The problem –
Retype the entire listing, keeping every word as it is.

Dataset extract –
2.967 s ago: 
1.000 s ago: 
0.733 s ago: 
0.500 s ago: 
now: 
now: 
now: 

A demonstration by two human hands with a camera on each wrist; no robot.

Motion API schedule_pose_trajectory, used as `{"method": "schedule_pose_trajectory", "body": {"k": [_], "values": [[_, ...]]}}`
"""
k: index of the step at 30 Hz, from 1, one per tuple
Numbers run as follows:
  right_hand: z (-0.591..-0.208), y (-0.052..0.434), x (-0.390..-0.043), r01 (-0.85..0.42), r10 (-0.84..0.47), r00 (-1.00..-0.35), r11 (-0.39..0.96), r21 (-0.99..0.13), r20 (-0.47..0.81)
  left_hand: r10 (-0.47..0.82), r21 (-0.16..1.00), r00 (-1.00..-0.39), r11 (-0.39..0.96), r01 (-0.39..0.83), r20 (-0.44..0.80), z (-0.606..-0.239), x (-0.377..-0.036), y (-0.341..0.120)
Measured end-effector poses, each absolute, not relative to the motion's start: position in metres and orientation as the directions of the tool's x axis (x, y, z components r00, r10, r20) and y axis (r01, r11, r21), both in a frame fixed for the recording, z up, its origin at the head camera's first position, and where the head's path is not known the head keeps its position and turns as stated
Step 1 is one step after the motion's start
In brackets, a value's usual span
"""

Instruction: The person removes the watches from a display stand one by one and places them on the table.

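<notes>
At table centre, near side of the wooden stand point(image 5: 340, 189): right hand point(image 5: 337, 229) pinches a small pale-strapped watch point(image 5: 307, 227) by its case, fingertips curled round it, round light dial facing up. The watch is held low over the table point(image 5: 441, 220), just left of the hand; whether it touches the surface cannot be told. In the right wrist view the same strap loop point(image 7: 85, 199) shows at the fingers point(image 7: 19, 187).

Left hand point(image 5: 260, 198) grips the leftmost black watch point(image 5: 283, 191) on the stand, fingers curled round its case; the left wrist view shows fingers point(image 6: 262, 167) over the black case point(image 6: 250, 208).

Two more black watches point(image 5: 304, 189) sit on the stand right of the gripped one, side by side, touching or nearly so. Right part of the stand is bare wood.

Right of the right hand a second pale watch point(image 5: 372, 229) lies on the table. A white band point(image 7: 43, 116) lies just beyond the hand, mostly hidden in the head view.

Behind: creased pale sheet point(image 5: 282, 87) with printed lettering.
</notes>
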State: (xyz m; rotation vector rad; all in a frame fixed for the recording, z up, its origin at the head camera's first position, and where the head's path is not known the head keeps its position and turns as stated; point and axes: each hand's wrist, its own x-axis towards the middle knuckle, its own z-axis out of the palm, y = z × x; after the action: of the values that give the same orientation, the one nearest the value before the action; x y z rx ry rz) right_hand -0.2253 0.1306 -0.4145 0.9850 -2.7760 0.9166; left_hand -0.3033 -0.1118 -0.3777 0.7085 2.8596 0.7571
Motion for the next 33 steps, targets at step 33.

Solution to this exercise –
2.967 s ago: 
1.000 s ago: 
0.733 s ago: 
0.500 s ago: 
now: 
now: 
now: 

A demonstration by two human hands with a camera on each wrist; no robot.

Motion API schedule_pose_trajectory, used as `{"method": "schedule_pose_trajectory", "body": {"k": [_], "values": [[_, ...]]}}`
"""
k: index of the step at 30 Hz, from 1, one per tuple
Numbers run as follows:
  right_hand: z (-0.591..-0.208), y (-0.052..0.434), x (-0.390..-0.043), r01 (-0.85..0.42), r10 (-0.84..0.47), r00 (-1.00..-0.35), r11 (-0.39..0.96), r21 (-0.99..0.13), r20 (-0.47..0.81)
  left_hand: r10 (-0.47..0.82), r21 (-0.16..1.00), r00 (-1.00..-0.39), r11 (-0.39..0.96), r01 (-0.39..0.83), r20 (-0.44..0.80), z (-0.606..-0.239), x (-0.377..-0.036), y (-0.341..0.120)
Measured end-effector poses, each absolute, not relative to the motion's start: position in metres and orientation as the directions of the tool's x axis (x, y, z components r00, r10, r20) and y axis (r01, r11, r21), both in a frame fixed for the recording, z up, its origin at the head camera's first position, and where the head's path is not known the head keeps its position and turns as stated
Step 1 is one step after the motion's start
In brackets, a value's usual span
"""

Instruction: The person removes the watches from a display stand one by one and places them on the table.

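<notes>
At table centre, near side of the wooden stand point(image 5: 340, 189): right hand point(image 5: 337, 229) pinches a small pale-strapped watch point(image 5: 307, 227) by its case, fingertips curled round it, round light dial facing up. The watch is held low over the table point(image 5: 441, 220), just left of the hand; whether it touches the surface cannot be told. In the right wrist view the same strap loop point(image 7: 85, 199) shows at the fingers point(image 7: 19, 187).

Left hand point(image 5: 260, 198) grips the leftmost black watch point(image 5: 283, 191) on the stand, fingers curled round its case; the left wrist view shows fingers point(image 6: 262, 167) over the black case point(image 6: 250, 208).

Two more black watches point(image 5: 304, 189) sit on the stand right of the gripped one, side by side, touching or nearly so. Right part of the stand is bare wood.

Right of the right hand a second pale watch point(image 5: 372, 229) lies on the table. A white band point(image 7: 43, 116) lies just beyond the hand, mostly hidden in the head view.

Behind: creased pale sheet point(image 5: 282, 87) with printed lettering.
</notes>
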State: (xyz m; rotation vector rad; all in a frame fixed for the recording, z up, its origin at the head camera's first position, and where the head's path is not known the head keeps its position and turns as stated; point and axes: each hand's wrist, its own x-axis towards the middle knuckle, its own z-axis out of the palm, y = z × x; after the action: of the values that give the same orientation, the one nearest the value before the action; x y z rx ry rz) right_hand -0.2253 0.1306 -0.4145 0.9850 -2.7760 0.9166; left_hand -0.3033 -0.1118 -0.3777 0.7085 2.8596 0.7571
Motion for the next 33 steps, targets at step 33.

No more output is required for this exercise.